Fig. 7 shows an alternate locating pin. As shown in Fig. 7, the locating pin comprises a mechanical fastener, such as, for example, a screw 34. The screw 34 is received within an opening 36 in the wall 20 of the hollow member 12. Additionally, the screw 34 is received within an opening 38 in the insert 14. In this manner, the screw 34 serves to locate and hold the insert 14 in the hollow member 12. Preferably, when a screw 34 is used, the insert 14 includes an outer shell 28. The foam body 15 also may include an opening 40 for receiving the screw 34.

Only one locating pin is shown in each of the embodiments. It will be appreciated that one or more locating pins can be used to locate the insert 14 in the hollow member 12.

In order to form a structural member 10, the insert 14 is first inserted into the hollow member 12. The insert 14 may include an outer shell 28. The insert 14 is positioned in the hollow member 12 such that the insert 14 and hollow member 12 define at least one fluid passageway 22,22'. After the insert 14 is inserted into the hollow member 12, fabrication of the hollow member 12 is completed, such as by welding the components together. The hollow member 12 may then be subject to a fabrication process such as an E- coating process. The E-coating fluids drain through the fluid passageway 22 and out of the hollow member 12 through holes 24. The structural adhesive 26 is then applied in the fluid passageway 22. The adhesive is cured by the application of heat and does not expand. Once cured, the structural adhesive 26 locks the insert 14 to the hollow member 12. By utilizing non-expandable structural adhesives and a preformed insert 14, a higher stiffening reinforcement can be achieved.

The present invention has been described to preferably be used in connection with vehicles. It will be appreciated, however, that the present invention may be used in any application requiring the use of a structural member.

Presently, the preferred embodiments of the invention have been described in an illustrative manner. It is to be understood that the terminology used is intended to be in the nature of words of description. Obviously many modifications and variations are possible in light of the above teachings.

It is to be understood that, within the scope of the appended claims, the invention may be practiced other than as specifically described.

Claims

What is claimed is:

1. A method of forming a foam filled hollow member comprising: inserting a structural reinforcement insert into the hollow member; positioning the insert in the hollow member such that the insert and hollow member define at least one fluid passageway; applying a structural adhesive in the fluid passageway to lock the insert in the hollow member.

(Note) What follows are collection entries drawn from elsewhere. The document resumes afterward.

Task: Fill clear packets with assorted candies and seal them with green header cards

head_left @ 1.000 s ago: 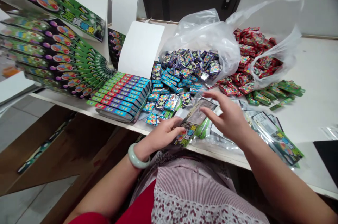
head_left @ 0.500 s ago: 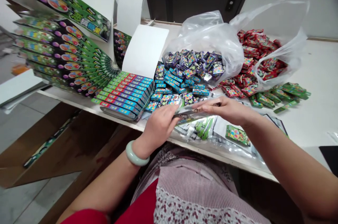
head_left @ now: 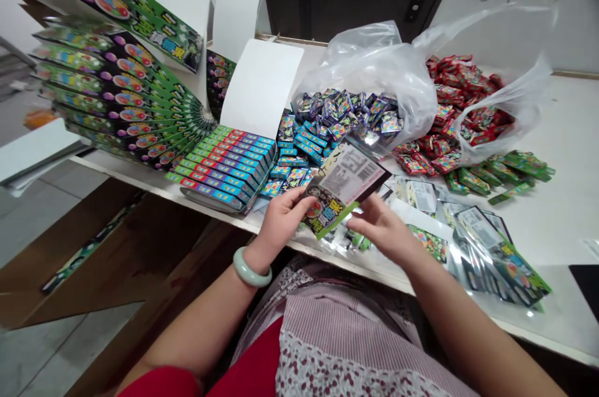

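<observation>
My left hand [head_left: 281, 220], with a pale green bangle on the wrist, grips the lower left corner of a flat printed packaging pouch [head_left: 344, 188]. My right hand [head_left: 381, 228] pinches the pouch's lower right edge from below. The pouch is tilted up over the table's front edge, its back label facing me. Just beyond it lies a heap of small blue candy boxes [head_left: 327, 128] spilling from a clear plastic bag [head_left: 374, 66].
An open display box [head_left: 224, 166] filled with rows of small boxes sits left of my hands. Folded green display cartons [head_left: 116, 91] fan out at far left. Red candy boxes [head_left: 449, 103] in a second bag, green packs [head_left: 510, 169] and more pouches [head_left: 491, 247] lie to the right.
The pouch, held flat and edge-on half a second ago, now stands tilted up with its label showing. My right hand has dropped from its top edge to its lower edge.
</observation>
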Demonstrator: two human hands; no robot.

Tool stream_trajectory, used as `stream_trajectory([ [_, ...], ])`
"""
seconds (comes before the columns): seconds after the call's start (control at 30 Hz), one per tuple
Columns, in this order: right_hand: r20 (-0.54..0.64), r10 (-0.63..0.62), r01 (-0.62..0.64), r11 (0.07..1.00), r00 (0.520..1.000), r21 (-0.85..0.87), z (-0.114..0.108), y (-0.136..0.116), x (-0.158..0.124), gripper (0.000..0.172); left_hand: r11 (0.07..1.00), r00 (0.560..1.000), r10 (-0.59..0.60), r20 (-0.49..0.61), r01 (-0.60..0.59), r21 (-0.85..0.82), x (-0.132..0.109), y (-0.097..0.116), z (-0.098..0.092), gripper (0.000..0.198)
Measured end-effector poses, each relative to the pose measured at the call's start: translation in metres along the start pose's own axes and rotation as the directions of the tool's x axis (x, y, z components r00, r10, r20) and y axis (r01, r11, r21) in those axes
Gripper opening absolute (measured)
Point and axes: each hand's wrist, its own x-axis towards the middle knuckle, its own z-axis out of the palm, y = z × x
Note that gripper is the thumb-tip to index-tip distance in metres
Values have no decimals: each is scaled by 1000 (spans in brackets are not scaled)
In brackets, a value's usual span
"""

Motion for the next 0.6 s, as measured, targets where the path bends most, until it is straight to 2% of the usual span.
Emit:
stream_trajectory([
  [0.03, 74, 81, -89, 990, 994, 111, 8, 6, -2, 37, 993, 997, -67, 26, 69, -95, 0, -1, 3, 19],
  [0.07, 94, 152, -169, 963, 984, 210, 14, 10, -3, 32, 969, 989, -137, 60, 146, -198, 0, -2, 6, 23],
  [0.1, 75, 215, -227, 932, 974, 284, 18, 13, -2, 31, 927, 973, -205, 103, 227, -299, 0, -4, 10, 27],
  [0.2, 14, 337, -320, 881, 941, 349, 22, 16, 2, 37, 759, 913, -343, 223, 409, -507, -2, -12, 17, 37],
  [0.3, 33, 378, -365, 861, 925, 354, 21, 17, 0, 37, 698, 898, -376, 227, 436, -568, -8, -21, 22, 40],
  [0.4, 99, 357, -370, 873, 929, 318, 25, 21, -10, 29, 720, 918, -373, 132, 376, -584, -19, -31, 27, 37],
  [0.47, 93, 370, -380, 879, 925, 287, 28, 25, -17, 27, 719, 921, -375, 109, 363, -593, -26, -35, 29, 36],
  [0.53, 61, 407, -407, 872, 911, 272, 30, 28, -23, 30, 697, 907, -381, 177, 408, -590, -29, -36, 29, 36],
  [0.6, 81, 433, -438, 855, 898, 277, 30, 28, -29, 33, 701, 907, -356, 227, 420, -577, -27, -33, 27, 36],
])
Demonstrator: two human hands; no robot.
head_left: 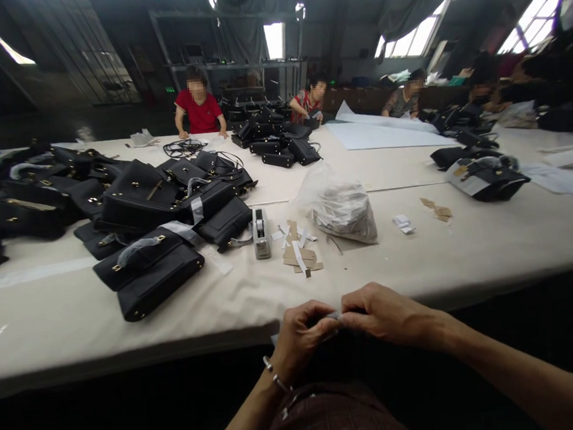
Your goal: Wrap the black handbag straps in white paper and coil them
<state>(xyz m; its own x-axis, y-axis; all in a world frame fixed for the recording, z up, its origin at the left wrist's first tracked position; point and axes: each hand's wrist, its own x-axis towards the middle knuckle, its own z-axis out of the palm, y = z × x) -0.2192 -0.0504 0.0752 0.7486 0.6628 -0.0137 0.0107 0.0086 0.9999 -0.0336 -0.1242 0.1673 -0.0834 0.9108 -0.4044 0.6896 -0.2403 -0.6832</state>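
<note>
Head view: left hand (300, 339) and right hand (384, 313) meet by tabletop (421, 260), fingers (355, 301) pinching small greyish piece (333, 316), identity unclear.

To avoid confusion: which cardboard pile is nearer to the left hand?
The pile beside the tape dispenser, with white strips; the other pile lies farther from the left hand, right of the plastic bag.
</note>
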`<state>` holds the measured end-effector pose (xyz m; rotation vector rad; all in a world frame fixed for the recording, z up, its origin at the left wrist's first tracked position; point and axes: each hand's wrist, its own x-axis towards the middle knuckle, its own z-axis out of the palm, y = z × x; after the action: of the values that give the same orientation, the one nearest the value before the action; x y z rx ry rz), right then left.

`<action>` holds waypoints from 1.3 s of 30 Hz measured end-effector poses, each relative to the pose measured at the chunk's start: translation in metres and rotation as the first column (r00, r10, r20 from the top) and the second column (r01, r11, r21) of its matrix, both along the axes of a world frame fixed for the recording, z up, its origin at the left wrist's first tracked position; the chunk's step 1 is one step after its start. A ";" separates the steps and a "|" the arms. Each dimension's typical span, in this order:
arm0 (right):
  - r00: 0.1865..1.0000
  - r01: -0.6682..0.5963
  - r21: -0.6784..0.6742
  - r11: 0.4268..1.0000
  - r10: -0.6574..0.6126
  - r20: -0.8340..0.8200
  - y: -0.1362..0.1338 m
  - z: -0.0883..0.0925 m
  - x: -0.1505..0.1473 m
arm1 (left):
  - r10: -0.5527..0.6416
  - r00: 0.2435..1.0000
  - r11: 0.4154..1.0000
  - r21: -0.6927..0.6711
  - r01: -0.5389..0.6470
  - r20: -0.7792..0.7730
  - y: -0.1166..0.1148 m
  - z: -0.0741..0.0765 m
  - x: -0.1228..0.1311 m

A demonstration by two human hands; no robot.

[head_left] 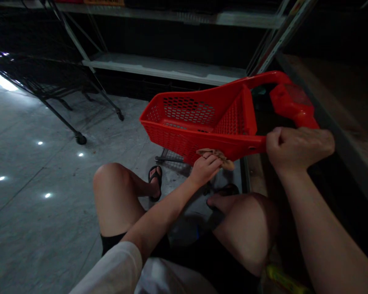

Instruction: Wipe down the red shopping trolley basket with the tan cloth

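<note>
A red plastic shopping cart (199, 122) stands tilted in front of me, its perforated basket showing nothing inside. My right hand (297, 148) is closed round the cart's rear frame just below the red handle (290, 102). My left hand (206, 167) presses a brownish cloth (217, 156) against the lower outer side of the basket. I am crouched low, with both bare knees in view under my arms. One foot in a black sandal (155, 179) rests on the floor under the cart.
Grey metal shelving (165, 67) runs across behind the cart and looks bare. A dark wire trolley (43, 77) on castors stands at the left. Another shelf edge (334, 122) runs along the right. The pale tiled floor (33, 196) reflects ceiling lights.
</note>
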<state>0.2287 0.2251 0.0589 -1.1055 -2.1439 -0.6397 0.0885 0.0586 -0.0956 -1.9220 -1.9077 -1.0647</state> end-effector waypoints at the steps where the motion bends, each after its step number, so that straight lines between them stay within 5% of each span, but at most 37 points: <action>1: 1.000 0.010 0.003 1.000 -0.010 -0.002 0.000 0.000 0.000 | -0.013 0.998 0.998 -0.057 0.010 -0.055 -0.005 -0.010 -0.005; 4: 1.000 0.010 0.016 1.000 -0.010 -0.025 0.000 -0.001 0.000 | -0.027 0.990 0.999 -0.022 0.024 -0.140 -0.018 -0.018 -0.027; 8: 0.998 -0.027 0.006 1.000 0.028 -0.050 -0.003 0.002 -0.002 | 0.209 0.978 0.962 0.174 -0.209 0.020 -0.026 -0.002 -0.070; 12: 0.999 0.004 -0.050 0.999 -0.006 -0.042 -0.004 0.003 -0.007 | 0.336 0.941 0.936 0.098 -0.339 0.049 -0.029 -0.012 -0.093; 16: 0.997 0.069 -0.042 0.997 -0.071 -0.037 -0.001 0.001 -0.008 | 0.234 0.972 0.969 -0.076 -0.235 -0.024 -0.029 -0.034 -0.088; 19: 0.999 0.044 -0.025 0.999 -0.044 -0.011 -0.002 0.001 -0.007 | 0.104 0.994 0.991 -0.081 -0.107 -0.044 -0.032 -0.029 -0.088; 21: 0.999 0.046 -0.038 0.998 -0.046 0.009 -0.004 0.002 -0.007 | 0.180 0.982 0.983 0.029 -0.181 0.052 -0.035 -0.020 -0.087; 25: 0.991 0.131 -0.123 0.984 -0.128 0.038 -0.009 0.007 -0.010 | 0.391 0.848 0.862 0.181 -0.473 0.358 -0.035 -0.013 -0.059; 29: 0.989 0.143 -0.143 0.979 -0.137 0.054 -0.011 0.009 -0.011 | 0.202 0.962 0.979 -0.030 -0.200 0.183 -0.026 -0.031 -0.016; 33: 0.995 0.092 -0.091 0.992 -0.087 0.049 -0.010 0.007 -0.007 | 0.055 0.987 0.981 -0.191 -0.026 0.149 -0.023 -0.031 -0.014; 39: 0.997 0.070 -0.055 0.996 -0.069 0.032 0.002 0.001 -0.002 | 0.301 0.875 0.946 -0.003 -0.324 0.379 -0.021 0.007 -0.035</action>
<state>0.2272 0.2267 0.0603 -1.2122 -2.1684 -0.6346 0.0532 0.0374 -0.0890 -1.3776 -2.2531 -1.4419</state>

2. The method of claim 1 further comprising the use of a non- expandable structural adhesive.

3. The method of claim 1 further comprising performing an E- coating process and draining the E-coating fluids through the fluid passageway.

4. The method of claim 2 further comprising heating the structural adhesive.

5. The method of claim 2 further comprising applying the structural adhesive as a liquid into the passageway.

6. The method of claim 2 further comprising applying the structural adhesive as a paste into the passageway.

7. The method of claim 2 further comprising utilizing a one component epoxy as the structural adhesive.

8. The method of claim 2 further comprising utilizing a two component epoxy as the structural adhesive.

9. The method of claim 2 further comprising utilizing a foam as the structural reinforcement insert.

10. The method of claim 9 further comprising placing a shell about the foam to form the structural reinforcement insert.

11. The method of claim 9 further comprising selecting the foam from the group comprising polyurethane, polyisocyanurate and hybrid foam.

12. The method of claim 1 further comprising positioning the insert by placing a locating pin on the insert in an opening in the hollow member.